The Reserve Bank of New Zealand reported on the results of an independent investigation, confirming that "highly sensitive and valuable market information" on its March rate cut decision was leaked by a journalist ahead of the official release".
The investigation by Deloitte’s forensic unit found that, contrary to the rules of the lock-up, information on the Bank’s decision to cut the OCR was transmitted by a Newshub Mediaworks reporter to several people in the Newshub office from the media lockup for the Monetary Policy Statement on 10 March.
Governor Graeme Wheeler said: “The leak is a serious and disappointing breach of many years of trust. It created the opportunity for improper gain on financial markets and damage to the integrity of the Bank’s communications.

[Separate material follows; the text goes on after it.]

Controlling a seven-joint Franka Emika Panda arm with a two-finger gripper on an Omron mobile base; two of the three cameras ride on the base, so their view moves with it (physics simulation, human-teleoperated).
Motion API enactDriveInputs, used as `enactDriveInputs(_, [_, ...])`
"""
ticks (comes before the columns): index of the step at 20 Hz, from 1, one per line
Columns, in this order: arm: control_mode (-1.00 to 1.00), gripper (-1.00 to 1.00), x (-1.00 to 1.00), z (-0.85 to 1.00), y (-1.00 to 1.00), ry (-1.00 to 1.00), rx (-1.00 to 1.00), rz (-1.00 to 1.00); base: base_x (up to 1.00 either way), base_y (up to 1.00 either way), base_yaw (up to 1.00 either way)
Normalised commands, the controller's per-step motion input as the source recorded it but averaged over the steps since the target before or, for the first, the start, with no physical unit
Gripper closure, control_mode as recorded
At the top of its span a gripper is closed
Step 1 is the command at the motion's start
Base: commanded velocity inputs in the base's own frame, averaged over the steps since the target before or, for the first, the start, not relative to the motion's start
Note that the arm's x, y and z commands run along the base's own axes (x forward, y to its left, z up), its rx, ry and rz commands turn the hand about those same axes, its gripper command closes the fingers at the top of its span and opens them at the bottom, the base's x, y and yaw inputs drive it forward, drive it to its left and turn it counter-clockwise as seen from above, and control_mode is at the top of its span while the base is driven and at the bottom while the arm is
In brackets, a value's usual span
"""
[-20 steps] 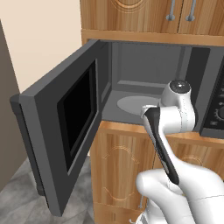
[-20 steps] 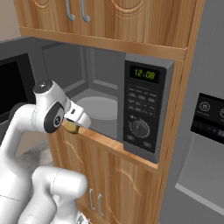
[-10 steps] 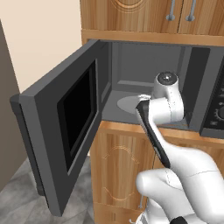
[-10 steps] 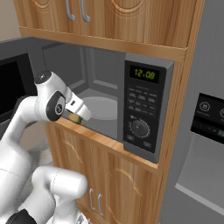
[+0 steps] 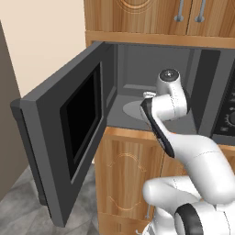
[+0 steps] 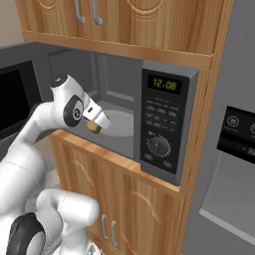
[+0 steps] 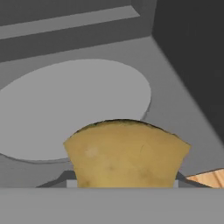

The response was quite logical: The Reserve Bank had no option but to discontinue embargoed lock-ups for news media and analysts ahead of announcements of interest rate decisions, Monetary Policy Statements and Financial Stability Reports.
Handling public releases of market-sensitive information at central banks is certainly not an easy task, as I have argued earlier. One needs to balance the desire to limit the risk of misreporting with the overarching need to prevent an information leak which would be detrimental to credibility.
Still, I do believe giving information under embargo and organizing embargoed lock ups makes sense. Arrangements just need to be right and tight. In the case of Reserve Bank, they simply weren't.